Identity is no small issue for Dear White People’s Logan Browning. Aside from her leading role as the oft-confused but always outspoken biracial firebrand Samantha White, Browning tells Refinery29 she’s spent her entire life being asked: “What are you?”
My first answer is: “My parents are Black.” Part of the reason I say that is because I want to help shift people’s ideas of different ethnicities, thinking that they all have to look the same. ... I just wanted to be a part of saying, “Yes, just because I have light eyes doesn’t mean that I’m biracial. I can still have Black parents.”
Growing up, I saw myself as Black. I wasn’t raised in a biracial household; I don’t call myself biracial. I don’t think of myself as biracial. I think of myself as Black — because that’s what I am.
Of course, Browning, who is adopted, also admits that “there’s a part of my identity outside of my ethnicity that I don’t know. But I don’t see myself as any different.”
In fact, Browning tells Refinery29 that exploring identity and privilege is what initially attracted to Dear White People, which sparked a short-lived boycott of Netflix, following the announcement that they were adapting the film into a series. “I feel like I’m the right woman for the job,” she says, addressing the controversy—and current state of the world—by saying:
People are always afraid of giving up their privilege because they feel like that means they’ll disappear. They don’t think there’s room for everyone. ... No one is saying that you’re going to wake up one morning and say, ‘Oh, what a great day to give up my privilege!’ That’s not easy when you’ve lived in a world and a system that has always benefited you.
Browning is being forced to examine her own privilege, too. As a light-skinned woman in an industry that favors white women and black women who look like her, she’s continually confronting the implications of being considered more acceptable in her chosen field—even while existing within the margins herself.
As a woman and a woman of color in this industry, I do fight for roles. To have an opportunity like [Samantha White] is very exciting—and yet, at the same time, I’m in a position to really listen to and absorb the feelings of people who would like to see a darker-skinned woman in this title role instead. ... I don’t want people to associate me with keeping other women of color out of a leading role. It’s an interesting position to be in ... It cautions me. It’s made me very aware and careful of every move I make.
Most of all, whether on screen or on the red carpet, Browning seems to still be finding her own place in the world—and the industry.
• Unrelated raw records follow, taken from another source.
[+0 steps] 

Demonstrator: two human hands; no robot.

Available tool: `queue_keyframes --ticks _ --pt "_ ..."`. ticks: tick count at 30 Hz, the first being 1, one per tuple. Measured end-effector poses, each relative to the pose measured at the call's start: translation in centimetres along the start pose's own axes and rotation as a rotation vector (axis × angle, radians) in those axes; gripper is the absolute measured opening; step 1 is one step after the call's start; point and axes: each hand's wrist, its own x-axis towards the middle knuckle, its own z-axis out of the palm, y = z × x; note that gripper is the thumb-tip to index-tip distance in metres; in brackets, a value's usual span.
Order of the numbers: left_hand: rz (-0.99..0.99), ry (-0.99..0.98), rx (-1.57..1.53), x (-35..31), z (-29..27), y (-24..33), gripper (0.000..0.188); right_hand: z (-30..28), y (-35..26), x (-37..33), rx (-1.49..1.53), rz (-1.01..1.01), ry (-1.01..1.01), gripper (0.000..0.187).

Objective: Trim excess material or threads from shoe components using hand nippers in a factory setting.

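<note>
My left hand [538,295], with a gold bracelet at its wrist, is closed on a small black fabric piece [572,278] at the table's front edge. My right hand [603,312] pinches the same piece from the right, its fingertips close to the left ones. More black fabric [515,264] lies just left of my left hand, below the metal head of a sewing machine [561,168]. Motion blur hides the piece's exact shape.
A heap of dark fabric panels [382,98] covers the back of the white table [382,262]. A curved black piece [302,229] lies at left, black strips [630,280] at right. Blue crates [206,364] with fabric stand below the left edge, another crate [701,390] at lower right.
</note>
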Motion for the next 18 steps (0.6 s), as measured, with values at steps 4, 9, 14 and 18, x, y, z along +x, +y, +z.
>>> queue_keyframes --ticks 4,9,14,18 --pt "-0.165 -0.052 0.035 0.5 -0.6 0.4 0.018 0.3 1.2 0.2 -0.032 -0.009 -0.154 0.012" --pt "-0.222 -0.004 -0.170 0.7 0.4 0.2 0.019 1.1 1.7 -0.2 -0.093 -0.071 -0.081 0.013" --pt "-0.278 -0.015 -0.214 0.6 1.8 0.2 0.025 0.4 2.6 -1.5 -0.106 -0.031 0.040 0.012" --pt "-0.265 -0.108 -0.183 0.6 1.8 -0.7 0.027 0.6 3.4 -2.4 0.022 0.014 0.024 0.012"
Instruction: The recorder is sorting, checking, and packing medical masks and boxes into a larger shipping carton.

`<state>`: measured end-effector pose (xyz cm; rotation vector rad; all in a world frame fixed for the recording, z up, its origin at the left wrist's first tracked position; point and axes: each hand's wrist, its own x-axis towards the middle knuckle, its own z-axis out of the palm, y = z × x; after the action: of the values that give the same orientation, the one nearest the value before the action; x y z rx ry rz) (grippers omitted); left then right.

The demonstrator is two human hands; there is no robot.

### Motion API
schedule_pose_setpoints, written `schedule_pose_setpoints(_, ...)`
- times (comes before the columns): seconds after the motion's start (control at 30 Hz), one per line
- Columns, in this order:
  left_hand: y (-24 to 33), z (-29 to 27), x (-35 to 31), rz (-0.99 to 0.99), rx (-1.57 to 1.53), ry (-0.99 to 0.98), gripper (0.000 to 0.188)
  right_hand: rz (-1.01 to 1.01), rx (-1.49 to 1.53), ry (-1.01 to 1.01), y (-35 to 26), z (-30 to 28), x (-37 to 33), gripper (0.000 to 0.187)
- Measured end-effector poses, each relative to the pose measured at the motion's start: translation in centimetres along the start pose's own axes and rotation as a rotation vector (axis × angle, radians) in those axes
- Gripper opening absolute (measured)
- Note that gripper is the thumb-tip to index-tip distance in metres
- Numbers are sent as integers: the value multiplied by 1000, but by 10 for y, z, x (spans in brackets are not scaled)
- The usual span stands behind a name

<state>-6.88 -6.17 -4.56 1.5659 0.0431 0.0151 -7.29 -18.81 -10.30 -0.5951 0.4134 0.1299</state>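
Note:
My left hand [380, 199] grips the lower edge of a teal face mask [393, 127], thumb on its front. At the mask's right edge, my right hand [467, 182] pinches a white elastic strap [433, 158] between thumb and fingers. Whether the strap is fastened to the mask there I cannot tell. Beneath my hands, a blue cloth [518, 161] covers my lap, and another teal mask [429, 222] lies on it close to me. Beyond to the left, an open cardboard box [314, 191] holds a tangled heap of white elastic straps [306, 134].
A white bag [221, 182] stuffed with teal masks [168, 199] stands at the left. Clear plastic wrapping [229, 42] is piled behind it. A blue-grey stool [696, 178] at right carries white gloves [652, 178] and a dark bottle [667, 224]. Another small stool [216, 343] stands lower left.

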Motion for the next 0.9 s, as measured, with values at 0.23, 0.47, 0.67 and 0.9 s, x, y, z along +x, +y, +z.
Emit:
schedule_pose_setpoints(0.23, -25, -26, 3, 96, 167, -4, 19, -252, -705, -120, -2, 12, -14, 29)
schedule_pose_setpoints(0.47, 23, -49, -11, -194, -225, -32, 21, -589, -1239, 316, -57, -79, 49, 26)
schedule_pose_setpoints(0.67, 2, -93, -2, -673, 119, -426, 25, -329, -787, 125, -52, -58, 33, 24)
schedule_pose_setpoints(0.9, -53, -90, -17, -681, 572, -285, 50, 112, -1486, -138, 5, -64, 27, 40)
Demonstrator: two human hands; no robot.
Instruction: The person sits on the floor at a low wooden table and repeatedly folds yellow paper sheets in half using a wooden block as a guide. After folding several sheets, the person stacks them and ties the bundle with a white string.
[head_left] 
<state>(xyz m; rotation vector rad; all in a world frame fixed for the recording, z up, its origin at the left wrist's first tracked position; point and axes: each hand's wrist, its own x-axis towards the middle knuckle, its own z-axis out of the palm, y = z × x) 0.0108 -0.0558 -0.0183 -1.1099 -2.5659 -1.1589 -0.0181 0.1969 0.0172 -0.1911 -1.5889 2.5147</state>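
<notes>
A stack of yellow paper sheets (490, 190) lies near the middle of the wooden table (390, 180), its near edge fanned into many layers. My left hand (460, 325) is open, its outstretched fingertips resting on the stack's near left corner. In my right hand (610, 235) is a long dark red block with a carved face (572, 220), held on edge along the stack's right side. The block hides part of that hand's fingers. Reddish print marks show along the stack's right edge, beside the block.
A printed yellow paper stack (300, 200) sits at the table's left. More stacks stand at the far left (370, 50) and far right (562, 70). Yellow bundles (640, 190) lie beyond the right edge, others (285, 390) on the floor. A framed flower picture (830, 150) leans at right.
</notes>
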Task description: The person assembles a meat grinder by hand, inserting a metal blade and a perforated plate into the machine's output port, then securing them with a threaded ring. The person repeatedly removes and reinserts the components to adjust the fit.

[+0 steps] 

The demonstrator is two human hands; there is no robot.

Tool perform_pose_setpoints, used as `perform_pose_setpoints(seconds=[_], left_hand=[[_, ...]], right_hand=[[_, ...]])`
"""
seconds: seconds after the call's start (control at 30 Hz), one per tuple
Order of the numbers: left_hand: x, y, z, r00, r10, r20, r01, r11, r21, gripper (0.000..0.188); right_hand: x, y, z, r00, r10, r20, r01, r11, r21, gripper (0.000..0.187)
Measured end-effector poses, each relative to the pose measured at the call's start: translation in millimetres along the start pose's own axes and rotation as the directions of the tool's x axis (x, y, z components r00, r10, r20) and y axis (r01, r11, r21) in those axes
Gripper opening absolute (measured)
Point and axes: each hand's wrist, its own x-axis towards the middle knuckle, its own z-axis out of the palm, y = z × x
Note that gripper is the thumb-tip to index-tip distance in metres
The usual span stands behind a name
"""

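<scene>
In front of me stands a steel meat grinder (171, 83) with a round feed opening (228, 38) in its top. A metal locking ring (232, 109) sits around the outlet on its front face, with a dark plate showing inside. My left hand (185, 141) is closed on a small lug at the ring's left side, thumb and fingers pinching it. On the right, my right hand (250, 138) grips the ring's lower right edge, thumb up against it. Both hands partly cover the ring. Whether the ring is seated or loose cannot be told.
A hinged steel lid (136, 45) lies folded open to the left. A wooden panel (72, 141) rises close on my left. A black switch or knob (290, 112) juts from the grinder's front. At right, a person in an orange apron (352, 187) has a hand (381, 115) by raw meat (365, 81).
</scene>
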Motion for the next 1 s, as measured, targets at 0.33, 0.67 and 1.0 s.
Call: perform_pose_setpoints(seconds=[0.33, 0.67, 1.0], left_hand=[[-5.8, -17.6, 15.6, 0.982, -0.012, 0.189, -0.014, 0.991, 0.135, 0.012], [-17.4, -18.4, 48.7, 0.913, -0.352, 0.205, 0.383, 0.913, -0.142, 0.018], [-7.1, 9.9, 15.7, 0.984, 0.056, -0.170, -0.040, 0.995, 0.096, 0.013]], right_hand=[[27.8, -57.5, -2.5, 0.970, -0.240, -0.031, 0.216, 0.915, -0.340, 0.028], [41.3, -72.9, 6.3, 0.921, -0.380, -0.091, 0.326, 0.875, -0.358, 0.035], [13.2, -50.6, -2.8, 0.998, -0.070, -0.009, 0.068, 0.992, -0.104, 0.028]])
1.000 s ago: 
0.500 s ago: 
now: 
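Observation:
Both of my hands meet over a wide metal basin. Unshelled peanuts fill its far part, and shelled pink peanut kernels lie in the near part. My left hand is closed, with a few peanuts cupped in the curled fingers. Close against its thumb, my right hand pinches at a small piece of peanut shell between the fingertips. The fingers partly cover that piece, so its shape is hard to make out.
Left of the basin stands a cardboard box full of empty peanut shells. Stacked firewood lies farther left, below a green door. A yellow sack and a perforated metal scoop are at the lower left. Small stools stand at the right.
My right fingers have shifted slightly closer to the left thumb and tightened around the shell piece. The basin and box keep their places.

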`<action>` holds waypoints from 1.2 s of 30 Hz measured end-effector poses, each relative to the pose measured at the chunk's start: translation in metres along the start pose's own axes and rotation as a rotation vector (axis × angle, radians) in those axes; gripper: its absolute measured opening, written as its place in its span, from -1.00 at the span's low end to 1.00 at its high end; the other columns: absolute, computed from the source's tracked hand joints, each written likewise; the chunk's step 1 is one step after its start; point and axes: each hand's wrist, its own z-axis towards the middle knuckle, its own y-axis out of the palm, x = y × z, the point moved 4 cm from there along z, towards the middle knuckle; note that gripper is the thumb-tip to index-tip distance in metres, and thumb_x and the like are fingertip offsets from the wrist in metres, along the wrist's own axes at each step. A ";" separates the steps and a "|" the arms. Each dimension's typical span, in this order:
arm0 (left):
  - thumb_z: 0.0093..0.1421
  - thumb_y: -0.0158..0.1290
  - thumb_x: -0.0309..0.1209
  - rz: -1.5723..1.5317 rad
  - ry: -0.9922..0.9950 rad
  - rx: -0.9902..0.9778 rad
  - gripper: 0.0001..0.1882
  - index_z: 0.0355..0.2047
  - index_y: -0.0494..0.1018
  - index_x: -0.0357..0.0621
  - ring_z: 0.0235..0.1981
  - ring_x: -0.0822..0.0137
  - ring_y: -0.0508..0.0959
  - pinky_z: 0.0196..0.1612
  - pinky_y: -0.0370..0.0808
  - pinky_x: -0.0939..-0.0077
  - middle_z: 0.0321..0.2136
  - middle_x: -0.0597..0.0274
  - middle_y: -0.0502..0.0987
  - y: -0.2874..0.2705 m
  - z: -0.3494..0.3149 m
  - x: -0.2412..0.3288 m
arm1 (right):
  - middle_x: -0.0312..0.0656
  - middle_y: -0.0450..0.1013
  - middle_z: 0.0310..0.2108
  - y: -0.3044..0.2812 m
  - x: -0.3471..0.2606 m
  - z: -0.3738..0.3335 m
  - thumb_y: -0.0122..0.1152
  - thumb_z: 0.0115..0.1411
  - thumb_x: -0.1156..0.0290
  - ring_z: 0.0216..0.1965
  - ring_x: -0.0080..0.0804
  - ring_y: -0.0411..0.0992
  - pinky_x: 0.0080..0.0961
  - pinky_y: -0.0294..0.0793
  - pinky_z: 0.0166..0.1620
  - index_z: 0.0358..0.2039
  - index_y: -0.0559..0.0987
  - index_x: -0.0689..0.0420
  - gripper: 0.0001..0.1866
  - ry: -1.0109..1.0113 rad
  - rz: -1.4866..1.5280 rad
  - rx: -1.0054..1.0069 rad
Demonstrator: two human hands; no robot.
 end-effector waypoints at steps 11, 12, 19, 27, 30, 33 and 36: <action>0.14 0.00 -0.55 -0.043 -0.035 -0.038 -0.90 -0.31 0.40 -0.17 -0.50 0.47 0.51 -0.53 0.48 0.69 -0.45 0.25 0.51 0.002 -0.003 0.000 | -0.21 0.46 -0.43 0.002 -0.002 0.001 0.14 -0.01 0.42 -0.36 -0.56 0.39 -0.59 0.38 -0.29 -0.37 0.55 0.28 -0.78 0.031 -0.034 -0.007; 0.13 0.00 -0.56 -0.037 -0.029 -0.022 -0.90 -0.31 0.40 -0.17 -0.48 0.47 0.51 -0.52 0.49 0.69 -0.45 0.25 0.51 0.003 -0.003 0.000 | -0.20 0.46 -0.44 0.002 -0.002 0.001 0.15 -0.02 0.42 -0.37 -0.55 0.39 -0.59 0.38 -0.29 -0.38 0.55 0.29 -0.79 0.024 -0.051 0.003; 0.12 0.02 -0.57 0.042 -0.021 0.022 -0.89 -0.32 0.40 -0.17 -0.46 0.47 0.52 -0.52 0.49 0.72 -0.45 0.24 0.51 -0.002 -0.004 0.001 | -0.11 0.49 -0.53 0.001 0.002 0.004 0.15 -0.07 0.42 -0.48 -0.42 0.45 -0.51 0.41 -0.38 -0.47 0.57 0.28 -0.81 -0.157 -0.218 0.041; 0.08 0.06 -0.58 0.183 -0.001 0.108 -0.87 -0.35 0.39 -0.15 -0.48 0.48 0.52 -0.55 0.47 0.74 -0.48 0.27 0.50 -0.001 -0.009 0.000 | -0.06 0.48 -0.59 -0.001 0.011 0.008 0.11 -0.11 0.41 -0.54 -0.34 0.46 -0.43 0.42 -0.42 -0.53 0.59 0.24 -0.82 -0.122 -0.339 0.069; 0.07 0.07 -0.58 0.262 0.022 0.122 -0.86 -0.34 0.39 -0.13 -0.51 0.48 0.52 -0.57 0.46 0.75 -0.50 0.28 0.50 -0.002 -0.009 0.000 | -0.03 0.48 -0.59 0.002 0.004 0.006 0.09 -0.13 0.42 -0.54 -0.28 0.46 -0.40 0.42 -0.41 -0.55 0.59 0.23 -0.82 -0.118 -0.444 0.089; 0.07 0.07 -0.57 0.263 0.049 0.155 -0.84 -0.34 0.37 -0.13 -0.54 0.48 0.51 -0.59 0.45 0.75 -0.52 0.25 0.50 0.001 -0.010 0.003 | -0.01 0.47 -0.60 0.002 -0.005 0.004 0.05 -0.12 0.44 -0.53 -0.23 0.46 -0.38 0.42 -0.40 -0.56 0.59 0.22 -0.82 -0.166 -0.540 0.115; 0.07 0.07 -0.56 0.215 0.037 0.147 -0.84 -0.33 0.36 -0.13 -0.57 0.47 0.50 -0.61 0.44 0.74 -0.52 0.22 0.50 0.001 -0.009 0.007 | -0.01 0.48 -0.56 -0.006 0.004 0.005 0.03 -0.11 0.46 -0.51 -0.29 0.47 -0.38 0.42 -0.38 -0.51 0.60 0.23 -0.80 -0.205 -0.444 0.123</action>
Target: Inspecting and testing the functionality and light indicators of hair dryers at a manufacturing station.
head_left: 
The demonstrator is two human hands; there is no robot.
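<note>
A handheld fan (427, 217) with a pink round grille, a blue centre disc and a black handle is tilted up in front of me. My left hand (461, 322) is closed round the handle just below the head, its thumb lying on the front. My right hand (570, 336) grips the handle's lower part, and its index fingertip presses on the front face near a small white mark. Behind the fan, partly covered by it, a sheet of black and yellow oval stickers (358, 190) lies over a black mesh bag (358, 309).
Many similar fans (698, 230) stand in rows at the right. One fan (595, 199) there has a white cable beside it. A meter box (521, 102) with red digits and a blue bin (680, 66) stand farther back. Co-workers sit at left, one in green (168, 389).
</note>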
That’s the thing about me: If you look at everything I’ve done or worn, I’m still not sure you’d be able to say, “Logan is this.” ... And maybe you can! Maybe I’m the one who can’t do that. Maybe that’s good for me to keep thinking about. Maybe there will be a transition in my life where there will be this kind of moment where I go, Ah ha! It’s exactly this. But for right now, there’s no box you can put me in.